In this section of Frontiers, we will try to develop a connected view of the classes we are working in by using web-based writing to orient ourselves to the structure of the Goucher curriculum and to look for relationships among our courses of study, this course's readings, and our class discussions. Our readings and the course theme of life-changing voyages also offer us a chance to reflect personally on the knowledge and experiences we have brought to Goucher. To make the new learning relevant to our most important goals and objectives, we must relate that learning to what we have learned in the past, especially if it challenges or even overturns that previous learning, as well as when it builds upon it. Both kinds of interaction are important to intellectual growth. If looking back on one's "wake" is important to navigating a life, looking forward is equally valuable as a guide and predictor of what we need to know, and what we can do with it. Mariners know especially to be careful to "keep an eye to weather," the direction from which storms will come, the sources of dramatic change in our lives and culture. We routinely will ask whether we can see trends from which dangers and opportunities may arise in the near or distant future.

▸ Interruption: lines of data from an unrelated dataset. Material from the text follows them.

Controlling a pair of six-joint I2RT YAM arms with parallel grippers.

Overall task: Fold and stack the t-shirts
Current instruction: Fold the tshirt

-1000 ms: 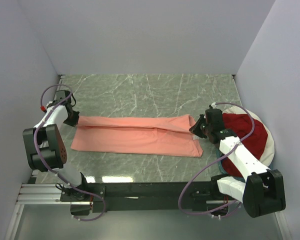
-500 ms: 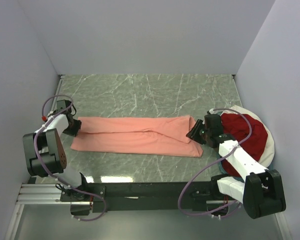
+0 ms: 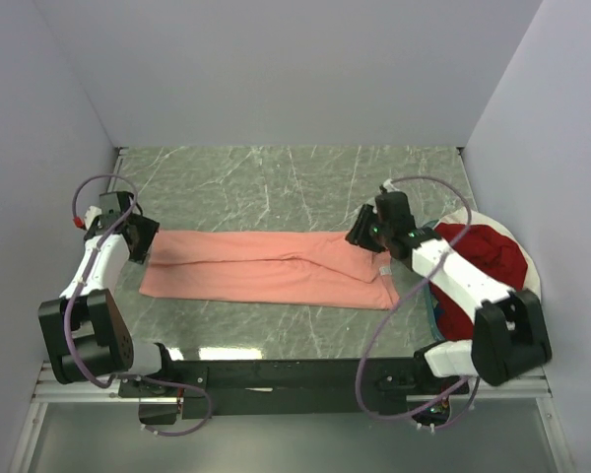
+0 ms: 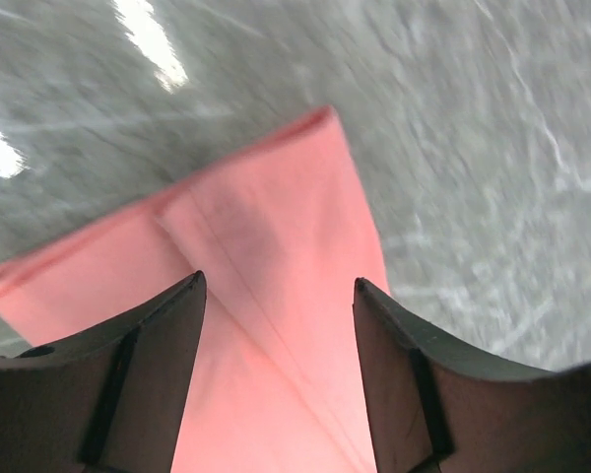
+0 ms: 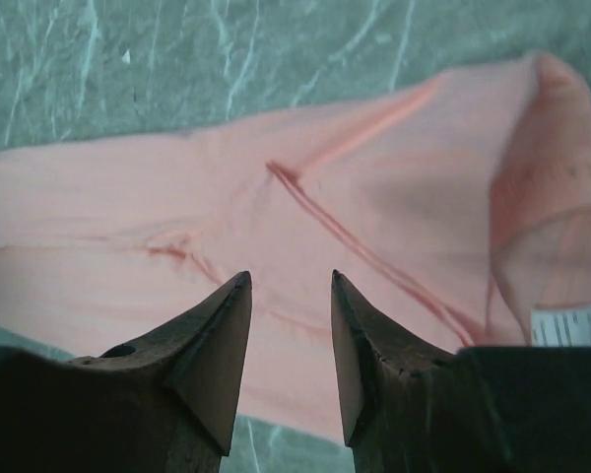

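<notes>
The salmon-pink t-shirt (image 3: 271,268) lies flat on the marble table as a long strip folded lengthwise. Just above its left end hovers my left gripper (image 3: 144,238), open. The left wrist view shows pink cloth (image 4: 276,236) between the spread fingers (image 4: 148,374), nothing pinched. My right gripper (image 3: 360,236) hangs open over the strip's right end. In the right wrist view the pink shirt (image 5: 305,187) lies below the parted gripper (image 5: 288,278), and its white neck label (image 5: 569,324) shows at the right. The dark red t-shirt (image 3: 481,258) lies bunched in the basket.
The white-rimmed round basket (image 3: 530,284) sits at the right edge under the right arm. White walls enclose the table at the left, back and right. The green marble tabletop (image 3: 295,182) stretches behind the strip. A black rail (image 3: 276,374) runs along the near edge.
Both grippers went from shut to open, letting go of the pink strip's ends. The right arm swung back and left off the basket; the left gripper rose slightly.
</notes>
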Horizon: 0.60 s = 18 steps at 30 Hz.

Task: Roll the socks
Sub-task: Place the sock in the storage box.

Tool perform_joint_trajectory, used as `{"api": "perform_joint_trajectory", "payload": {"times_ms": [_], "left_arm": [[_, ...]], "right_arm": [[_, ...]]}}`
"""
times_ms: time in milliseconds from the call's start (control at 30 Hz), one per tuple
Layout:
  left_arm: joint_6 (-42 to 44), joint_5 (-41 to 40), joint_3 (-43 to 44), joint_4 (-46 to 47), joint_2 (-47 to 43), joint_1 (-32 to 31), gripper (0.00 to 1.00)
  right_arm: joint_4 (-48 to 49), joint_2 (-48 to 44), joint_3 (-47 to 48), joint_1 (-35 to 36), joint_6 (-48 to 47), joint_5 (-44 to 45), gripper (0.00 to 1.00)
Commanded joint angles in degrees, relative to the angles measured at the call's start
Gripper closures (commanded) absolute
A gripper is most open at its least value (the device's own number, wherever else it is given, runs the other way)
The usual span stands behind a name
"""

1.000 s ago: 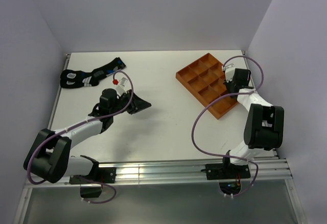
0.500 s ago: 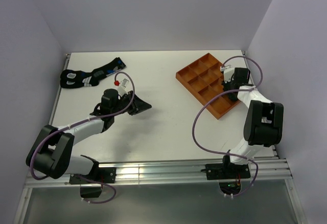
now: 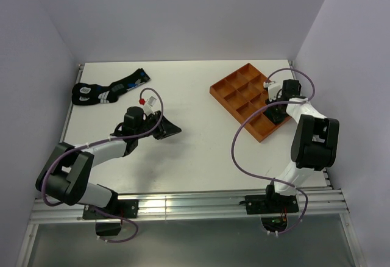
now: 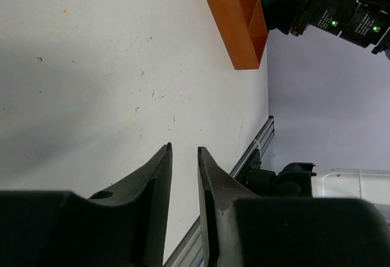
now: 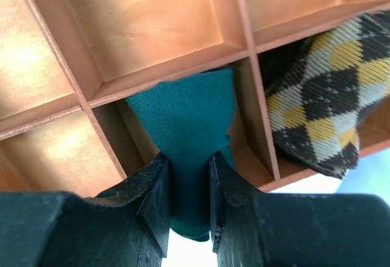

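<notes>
My right gripper [image 5: 187, 157] is shut on the dark teal-green sock [image 5: 189, 114], which hangs from the jaws into a compartment at the near edge of the orange tray [image 5: 164, 75]. The brown-and-black checkered sock [image 5: 323, 96] lies in the compartment to its right. In the top view the right gripper [image 3: 275, 105] is over the tray's right side [image 3: 237, 116]. My left gripper [image 3: 172, 128] is low over bare table at centre left. In its wrist view the left gripper [image 4: 183, 150] has its jaws nearly together with nothing between them.
A pair of black socks with blue and white markings [image 3: 106, 90] lies at the table's back left corner. The tray's other compartments [image 5: 146, 17] look empty. The left wrist view shows the tray's end [image 4: 241, 23] and the right arm [image 4: 329, 17] beyond it. A metal rail [image 3: 195, 203] edges the near side.
My left gripper has slid slightly to the right and nearer. My right wrist has shifted a little to the right over the tray, still holding the teal sock.
</notes>
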Motion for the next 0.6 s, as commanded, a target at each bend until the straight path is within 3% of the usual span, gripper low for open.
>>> {"api": "perform_joint_trajectory", "payload": {"times_ms": [0,567], "left_arm": [[1.76,1.36,2.55,1.31,0.49,0.17,0.72],[1.94,0.75,3.43,-1.06,-1.09,0.17,0.72]], "right_arm": [[-9.53,1.64,0.46,-1.20,-2.01,0.39,1.00],[-11.03,8.77,6.09,-3.75,-1.05,-4.88,0.99]]}}
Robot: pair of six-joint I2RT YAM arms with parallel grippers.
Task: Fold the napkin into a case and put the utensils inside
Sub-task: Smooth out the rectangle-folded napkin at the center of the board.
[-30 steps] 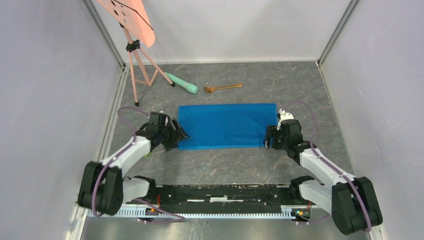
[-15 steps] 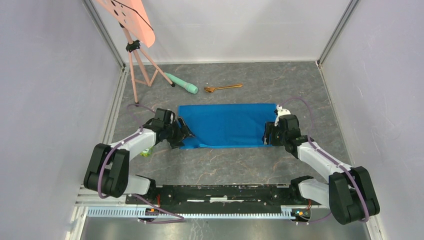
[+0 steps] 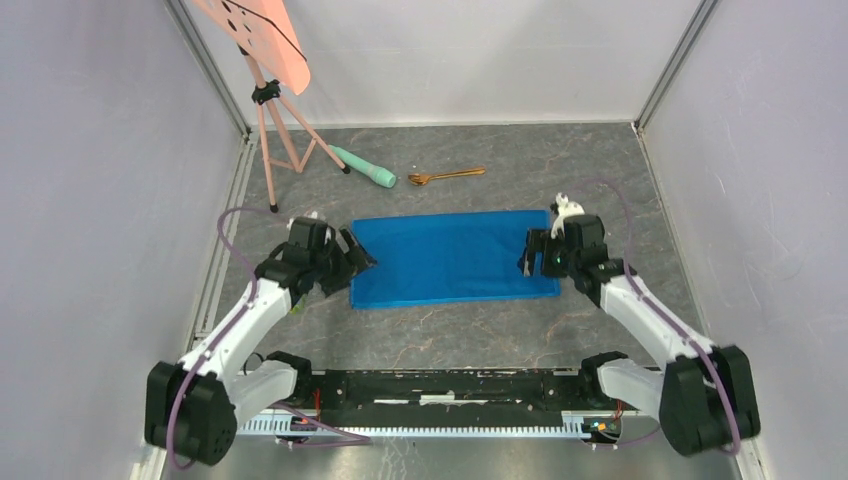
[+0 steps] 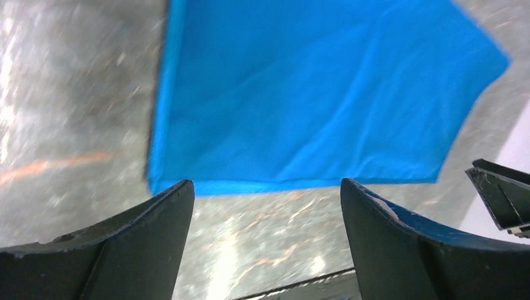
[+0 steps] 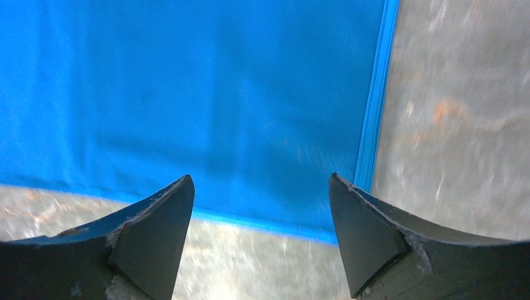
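Nearest, bare grey marbled surface [image 3: 450,330]. At mid-depth, lying flat as a wide rectangle between the two arms, the napkin [image 3: 455,258]. At its left short edge, left end effector [image 3: 352,262], fingers spread wide, empty, by the near-left corner. At its right end, right end effector [image 3: 530,262], likewise spread and empty, poised over the near-right corner. Farther back, well apart from the cloth, the utensils [image 3: 447,176]; just left of them a mint-green cylinder [image 3: 365,168], then a pink tripod [image 3: 263,95].

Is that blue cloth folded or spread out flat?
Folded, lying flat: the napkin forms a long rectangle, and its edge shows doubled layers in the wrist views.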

Creating Your Life-Voyage Web:
For each of the major readings, you will create a set of web pages and hyperlinks that trace your evolving awareness of what you are doing in this section of Frontiers, in your first semester of college, and as students on a life-long voyage of intellectual development. For each reading, I will provide suggested directions your reflective thinking can take, but I encourage you to create your own relationships to the texts, and to discover issues relevant to you in what we read and discuss. I will be looking for evidence of that kind of personally committed reasoning in writing of several types: your reflective/analytical primary response to each reading, your responses to other students' writing, and your links to other sources of insight about the reading. Ordinarily, these three types of writing would occur in a well-developed printed paper on the subject, with the reflective/analytical segment taking up the body of the paper, the responses to other students occurring as references in-text or in endnotes to one's colleagues' work on the subject, and a bibliography or works cited section pointing the way to other resources for the study of the subject. If you are more comfortable with the standard academic paper, you could adopt that as a way to organize your writing, but I also encourage other ways to do so that take advantage of online writing.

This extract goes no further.